The bellwether trial which focuses on the two Ohio
county lawsuits was intended to try a widely contested issue and typically is representative
of the other cases. This trial would likely shape how courts conduct those other
pending opioid-related cases.

Before
pharmaceutical companies began marketing opioid treatments for a wider range of
uses, opioid medication was only prescribed in cases of extreme need.  In the late 1990s, the pills
started being prescribed at higher rates and their highly addictive
nature soon showed. The Drug Enforcement Agency’s Automation of Reports and
Consolidated Orders System (ARCOS) nationwide analysis illustrates the magnitude of the
prescription pain pills supplied to states and counties.
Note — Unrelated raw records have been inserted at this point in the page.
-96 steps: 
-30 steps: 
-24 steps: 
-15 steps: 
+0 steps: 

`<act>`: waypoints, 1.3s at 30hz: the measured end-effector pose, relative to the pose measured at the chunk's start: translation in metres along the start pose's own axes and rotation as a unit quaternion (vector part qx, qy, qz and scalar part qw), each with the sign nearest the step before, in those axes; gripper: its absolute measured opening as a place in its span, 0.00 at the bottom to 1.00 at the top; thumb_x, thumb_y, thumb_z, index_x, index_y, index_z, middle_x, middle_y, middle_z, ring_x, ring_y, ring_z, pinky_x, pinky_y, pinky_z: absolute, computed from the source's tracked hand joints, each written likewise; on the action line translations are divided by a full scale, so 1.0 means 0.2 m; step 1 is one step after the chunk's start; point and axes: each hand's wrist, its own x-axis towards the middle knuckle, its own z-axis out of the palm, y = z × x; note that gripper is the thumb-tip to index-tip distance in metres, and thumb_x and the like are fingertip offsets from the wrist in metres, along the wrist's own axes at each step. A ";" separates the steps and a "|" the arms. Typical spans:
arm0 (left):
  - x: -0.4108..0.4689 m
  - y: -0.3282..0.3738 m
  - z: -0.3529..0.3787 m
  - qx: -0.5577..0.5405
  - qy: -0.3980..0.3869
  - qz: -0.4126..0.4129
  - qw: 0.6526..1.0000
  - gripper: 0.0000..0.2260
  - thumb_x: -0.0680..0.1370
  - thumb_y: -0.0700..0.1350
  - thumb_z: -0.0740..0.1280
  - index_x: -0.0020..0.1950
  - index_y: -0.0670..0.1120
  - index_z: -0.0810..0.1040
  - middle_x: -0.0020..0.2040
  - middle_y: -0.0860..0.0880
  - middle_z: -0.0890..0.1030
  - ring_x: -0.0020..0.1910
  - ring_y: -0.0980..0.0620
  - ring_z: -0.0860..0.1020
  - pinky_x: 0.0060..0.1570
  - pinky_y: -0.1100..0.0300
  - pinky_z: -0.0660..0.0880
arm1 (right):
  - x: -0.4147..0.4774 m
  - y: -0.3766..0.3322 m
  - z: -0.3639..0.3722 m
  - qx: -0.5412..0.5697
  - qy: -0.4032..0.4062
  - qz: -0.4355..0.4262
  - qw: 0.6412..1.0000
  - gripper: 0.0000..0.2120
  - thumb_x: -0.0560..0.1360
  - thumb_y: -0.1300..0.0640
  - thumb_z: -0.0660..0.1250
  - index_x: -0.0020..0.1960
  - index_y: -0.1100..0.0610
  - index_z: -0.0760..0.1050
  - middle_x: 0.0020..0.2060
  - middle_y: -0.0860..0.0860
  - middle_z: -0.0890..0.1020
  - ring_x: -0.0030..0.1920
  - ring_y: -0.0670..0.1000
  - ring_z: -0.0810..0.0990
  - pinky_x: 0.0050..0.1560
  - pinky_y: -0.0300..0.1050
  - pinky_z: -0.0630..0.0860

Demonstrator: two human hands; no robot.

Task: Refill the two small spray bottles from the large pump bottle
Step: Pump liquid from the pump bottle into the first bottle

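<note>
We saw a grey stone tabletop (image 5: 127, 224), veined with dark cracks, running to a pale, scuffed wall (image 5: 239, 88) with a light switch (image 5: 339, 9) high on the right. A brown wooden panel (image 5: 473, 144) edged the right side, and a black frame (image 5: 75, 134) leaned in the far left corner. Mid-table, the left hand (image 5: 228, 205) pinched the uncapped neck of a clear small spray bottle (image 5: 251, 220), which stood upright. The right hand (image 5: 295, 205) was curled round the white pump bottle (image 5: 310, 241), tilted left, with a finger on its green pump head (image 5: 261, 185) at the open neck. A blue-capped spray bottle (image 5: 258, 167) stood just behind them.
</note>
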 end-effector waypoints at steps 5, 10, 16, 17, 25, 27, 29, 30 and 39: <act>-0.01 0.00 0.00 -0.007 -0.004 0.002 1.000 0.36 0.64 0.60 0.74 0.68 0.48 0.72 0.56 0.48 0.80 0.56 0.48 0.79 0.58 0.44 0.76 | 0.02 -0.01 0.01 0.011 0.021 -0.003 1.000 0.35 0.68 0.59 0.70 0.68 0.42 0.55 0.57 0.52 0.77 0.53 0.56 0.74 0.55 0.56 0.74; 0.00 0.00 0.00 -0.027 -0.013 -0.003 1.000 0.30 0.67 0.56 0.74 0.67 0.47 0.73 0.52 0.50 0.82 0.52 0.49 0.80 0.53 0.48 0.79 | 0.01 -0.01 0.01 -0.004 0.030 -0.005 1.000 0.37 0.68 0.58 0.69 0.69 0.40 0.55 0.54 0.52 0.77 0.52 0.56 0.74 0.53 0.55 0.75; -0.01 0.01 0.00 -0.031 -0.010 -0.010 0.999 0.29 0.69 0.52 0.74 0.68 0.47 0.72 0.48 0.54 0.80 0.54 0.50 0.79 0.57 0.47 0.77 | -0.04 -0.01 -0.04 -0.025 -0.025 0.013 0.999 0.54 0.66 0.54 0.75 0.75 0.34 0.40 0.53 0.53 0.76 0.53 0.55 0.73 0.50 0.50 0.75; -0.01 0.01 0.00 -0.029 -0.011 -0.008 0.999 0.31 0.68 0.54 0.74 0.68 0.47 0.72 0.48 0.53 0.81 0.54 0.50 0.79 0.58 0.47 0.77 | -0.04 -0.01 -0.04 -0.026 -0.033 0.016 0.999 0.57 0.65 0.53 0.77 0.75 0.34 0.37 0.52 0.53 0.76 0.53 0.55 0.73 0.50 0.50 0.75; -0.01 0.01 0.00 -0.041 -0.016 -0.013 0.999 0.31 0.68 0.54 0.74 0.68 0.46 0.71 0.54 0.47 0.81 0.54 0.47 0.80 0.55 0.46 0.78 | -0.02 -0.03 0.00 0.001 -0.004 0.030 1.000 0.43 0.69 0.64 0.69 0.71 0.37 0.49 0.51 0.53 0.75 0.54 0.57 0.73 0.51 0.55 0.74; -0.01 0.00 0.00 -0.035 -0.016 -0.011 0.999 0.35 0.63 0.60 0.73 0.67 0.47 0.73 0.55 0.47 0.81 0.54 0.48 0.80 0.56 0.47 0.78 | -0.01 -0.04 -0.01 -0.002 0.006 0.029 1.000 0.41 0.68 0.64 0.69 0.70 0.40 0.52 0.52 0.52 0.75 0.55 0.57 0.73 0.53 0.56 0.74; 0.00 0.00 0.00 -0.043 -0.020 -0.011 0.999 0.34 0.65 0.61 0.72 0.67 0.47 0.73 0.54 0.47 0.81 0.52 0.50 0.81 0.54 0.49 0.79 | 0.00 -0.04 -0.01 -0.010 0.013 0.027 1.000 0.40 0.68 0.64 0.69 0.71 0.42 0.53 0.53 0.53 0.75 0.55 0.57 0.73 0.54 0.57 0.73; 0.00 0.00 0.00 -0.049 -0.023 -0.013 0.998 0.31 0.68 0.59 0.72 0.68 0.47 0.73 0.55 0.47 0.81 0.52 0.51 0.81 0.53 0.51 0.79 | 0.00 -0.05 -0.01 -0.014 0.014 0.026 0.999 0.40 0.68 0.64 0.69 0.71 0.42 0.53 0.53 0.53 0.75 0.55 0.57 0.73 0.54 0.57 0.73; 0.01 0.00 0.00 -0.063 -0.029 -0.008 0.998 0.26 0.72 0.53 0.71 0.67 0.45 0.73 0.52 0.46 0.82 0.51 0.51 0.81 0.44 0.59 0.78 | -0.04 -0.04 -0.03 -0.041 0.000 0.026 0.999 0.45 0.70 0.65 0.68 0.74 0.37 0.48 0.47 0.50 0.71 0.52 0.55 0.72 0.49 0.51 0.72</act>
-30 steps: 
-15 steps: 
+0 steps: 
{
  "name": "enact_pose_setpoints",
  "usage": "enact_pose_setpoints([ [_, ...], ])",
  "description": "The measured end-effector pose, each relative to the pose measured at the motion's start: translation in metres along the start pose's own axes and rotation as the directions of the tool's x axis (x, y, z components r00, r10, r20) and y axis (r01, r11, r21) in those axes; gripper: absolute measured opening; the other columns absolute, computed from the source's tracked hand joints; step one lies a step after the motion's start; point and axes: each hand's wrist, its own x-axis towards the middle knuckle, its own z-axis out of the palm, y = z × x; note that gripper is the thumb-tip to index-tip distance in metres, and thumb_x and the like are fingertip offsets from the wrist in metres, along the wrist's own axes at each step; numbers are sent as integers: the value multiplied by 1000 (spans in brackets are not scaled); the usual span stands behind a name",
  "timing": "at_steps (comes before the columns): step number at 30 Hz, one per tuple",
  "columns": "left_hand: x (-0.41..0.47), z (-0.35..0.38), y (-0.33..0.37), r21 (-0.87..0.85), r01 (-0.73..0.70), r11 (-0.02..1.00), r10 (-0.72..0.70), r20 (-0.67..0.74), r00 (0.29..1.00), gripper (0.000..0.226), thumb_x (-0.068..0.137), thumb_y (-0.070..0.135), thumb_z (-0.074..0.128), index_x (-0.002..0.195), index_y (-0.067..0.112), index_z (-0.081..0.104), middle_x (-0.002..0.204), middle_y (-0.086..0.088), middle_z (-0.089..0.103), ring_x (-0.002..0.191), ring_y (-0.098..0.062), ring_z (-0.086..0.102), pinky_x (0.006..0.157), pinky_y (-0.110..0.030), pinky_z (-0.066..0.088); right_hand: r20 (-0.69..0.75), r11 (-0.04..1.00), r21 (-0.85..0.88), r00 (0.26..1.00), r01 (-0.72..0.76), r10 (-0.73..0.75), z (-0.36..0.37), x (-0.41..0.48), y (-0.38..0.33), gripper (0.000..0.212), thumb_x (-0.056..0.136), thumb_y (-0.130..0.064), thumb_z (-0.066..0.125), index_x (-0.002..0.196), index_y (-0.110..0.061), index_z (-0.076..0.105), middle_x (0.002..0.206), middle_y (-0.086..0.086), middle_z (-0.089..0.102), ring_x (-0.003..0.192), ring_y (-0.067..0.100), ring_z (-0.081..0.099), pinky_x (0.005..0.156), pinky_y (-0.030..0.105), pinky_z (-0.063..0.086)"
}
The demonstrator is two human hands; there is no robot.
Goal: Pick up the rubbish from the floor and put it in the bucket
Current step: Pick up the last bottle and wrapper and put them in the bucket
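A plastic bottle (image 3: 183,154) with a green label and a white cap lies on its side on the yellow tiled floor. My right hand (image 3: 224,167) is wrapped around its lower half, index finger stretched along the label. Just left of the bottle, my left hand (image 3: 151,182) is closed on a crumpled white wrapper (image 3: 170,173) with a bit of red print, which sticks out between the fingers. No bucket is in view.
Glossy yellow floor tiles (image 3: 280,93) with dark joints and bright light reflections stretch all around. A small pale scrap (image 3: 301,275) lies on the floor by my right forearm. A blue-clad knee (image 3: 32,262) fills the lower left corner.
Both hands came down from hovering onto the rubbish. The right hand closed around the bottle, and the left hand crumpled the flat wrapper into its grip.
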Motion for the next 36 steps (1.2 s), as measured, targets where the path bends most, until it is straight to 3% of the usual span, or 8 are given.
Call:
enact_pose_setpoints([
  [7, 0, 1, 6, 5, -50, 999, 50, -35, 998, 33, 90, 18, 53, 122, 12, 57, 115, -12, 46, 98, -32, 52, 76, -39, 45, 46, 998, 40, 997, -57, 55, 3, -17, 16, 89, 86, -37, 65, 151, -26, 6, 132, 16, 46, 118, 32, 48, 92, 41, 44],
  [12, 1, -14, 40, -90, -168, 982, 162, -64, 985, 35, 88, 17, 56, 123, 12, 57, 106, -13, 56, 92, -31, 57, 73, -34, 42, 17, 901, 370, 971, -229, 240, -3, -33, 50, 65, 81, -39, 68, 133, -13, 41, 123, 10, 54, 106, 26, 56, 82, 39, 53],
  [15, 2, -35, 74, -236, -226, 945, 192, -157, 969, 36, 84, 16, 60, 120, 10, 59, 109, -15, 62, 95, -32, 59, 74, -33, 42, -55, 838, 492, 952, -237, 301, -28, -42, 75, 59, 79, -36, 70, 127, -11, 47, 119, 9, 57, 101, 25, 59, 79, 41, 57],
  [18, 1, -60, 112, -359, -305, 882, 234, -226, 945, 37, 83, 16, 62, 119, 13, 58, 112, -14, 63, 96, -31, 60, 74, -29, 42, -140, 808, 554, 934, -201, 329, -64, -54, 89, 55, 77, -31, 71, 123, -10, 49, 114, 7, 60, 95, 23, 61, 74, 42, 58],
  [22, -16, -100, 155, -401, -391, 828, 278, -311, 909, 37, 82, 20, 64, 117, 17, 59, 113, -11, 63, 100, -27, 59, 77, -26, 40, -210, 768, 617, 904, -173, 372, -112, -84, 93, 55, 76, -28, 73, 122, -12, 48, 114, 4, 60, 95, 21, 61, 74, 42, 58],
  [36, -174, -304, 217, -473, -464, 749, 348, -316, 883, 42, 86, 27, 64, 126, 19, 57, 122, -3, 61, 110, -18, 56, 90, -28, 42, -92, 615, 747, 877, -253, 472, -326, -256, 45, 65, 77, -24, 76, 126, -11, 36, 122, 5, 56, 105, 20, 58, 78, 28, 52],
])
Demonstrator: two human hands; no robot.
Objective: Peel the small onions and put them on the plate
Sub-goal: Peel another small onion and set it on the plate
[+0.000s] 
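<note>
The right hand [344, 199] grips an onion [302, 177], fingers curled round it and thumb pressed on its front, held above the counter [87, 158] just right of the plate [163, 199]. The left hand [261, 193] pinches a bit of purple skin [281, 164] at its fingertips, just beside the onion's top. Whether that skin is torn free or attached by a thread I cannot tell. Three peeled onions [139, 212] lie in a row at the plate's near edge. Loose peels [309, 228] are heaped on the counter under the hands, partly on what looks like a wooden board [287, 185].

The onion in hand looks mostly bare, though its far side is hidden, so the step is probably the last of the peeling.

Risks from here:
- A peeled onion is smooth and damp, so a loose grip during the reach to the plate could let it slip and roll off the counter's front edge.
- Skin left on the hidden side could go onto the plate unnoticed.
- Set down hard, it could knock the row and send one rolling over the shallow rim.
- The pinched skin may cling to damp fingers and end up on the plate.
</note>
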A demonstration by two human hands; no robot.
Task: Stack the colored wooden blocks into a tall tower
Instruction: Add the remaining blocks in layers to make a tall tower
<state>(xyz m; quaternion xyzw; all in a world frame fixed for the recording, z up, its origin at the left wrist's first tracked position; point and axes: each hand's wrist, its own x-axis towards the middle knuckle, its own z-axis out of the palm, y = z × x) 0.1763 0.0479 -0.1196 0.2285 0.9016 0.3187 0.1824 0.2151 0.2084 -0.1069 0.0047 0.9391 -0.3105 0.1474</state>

For example, one West
Virginia county was supplied with 38,269,630 pills, or enough prescription pain
pills to provide each person 203 pills annually between 2006 and 2012.

Lawsuits
against drug companies accuse drug manufacturers of marketing their opioid
treatments in a way that failed to adequately disclose the risk of addiction
and overdose. In the suit that just settled, the Ohio Counties accused defendant distributors
of failing to properly  “detect, probe or report suspicious
orders
.”
Defendants denied these allegations and asserted that they
complied with federal regulations to provide medicine to people suffering from
painful conditions, that doctors who over-prescribed the opioids are to blame,
and that the DEA had the information necessary to stop the opioid pills
from entering the black market.

Litigation
did not occur as planned for the Ohio county case because on the morning of the
trial start date, drug maker Teva Pharmaceuticals and drug distributors
McKesson, Cardinal Health, and AmerisourceBergen agreed to a $260 million settlement. Other parties to a similar
settlement included companies such as Johnson & Johnson, Mallinckrodt, and
Endo International and Allergan. Johnson & Johnson reached a $20.4 million
settlement, Mallinckrodt reached a $30 million settlement, and Endo
International reached a $10 million settlement with up to an additional $1 million
worth of medications provided to the counties. Despite settling, none of the
listed defendants admitted liability.

As of
late October, Walgreens has not settled and will likely
go to trial within the next six months. It argues that it is different
from the defendants who already settled because it merely fills prescriptions
and never manufactured, promoted, or prescribed any opioid medications.

Today,
the Centers for Disease Control and Prevention estimates that the opioid crisis
has a $78.5 billion economic burden annually
across the United States alone. The goal of this Ohio case was to provide funding for what is
expected to be a decades-long recovery process. There is already discussion regarding the
distribution of the settlement money. While reaching settlements with these Ohio counties avoided litigating
this trial, the settlements do not resolve the other 2,000 pending cases.